Consider the situation where we have a trained classifier (which isn't dramatically over/underfitted) that we want to improve, and lots of unlabeled data readily available, and we would like to spend some (finite) resources to get them classified. An example of this is scraping social media posts and then manually analyzing them (for example classifying whether a post is offensive or not). There are virtually unlimited posts, but you need to spend time/money to manually classify them.
I'm looking for methods of determining which unlabeled samples should be manually labeled, but I'm unable to find any papers on this problem (possibly because I don't know what this problem is named).
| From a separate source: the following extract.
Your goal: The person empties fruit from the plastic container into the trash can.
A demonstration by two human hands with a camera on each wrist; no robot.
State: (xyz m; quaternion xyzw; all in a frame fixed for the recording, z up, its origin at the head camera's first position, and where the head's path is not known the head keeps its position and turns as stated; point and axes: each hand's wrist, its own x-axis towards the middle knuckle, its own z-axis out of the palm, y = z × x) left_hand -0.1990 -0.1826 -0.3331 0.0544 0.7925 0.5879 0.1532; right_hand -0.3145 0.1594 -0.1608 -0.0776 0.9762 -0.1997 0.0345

So far, I came up with 3 options (well, actually 2, since the first one is what happens if you don't even think about the problem):
- Just picking samples at random, to better mirror their "natural" occurence - but this seems like a waste, especially if the data is inherently imbalanced (in my case it is),
- Running unlabeled samples through my classifier and picking the ones with probability closest to 0.5 (i.e. the ones where the classifier was the most unsure) - but there is a risk of the classifier never fixing its past mistakes (if it's sure about labeling something incorrectly, this sample will not be included in the dataset),
- Running unlabeled samples through my classifier and sampling with weights based on probability density function of my classifier's predicted probabilities of normal distribution centered at 0.5 - this should in theory counteract the problems of the second approach.
So far I'm inclined towards the last option, but I am sure I'm not the first person who has to solve this problem, so there probably are lots of papers on this issue that I am unable to find.
I would be happy to be pointed towards any sources on the subject, or to have my ideas criticized.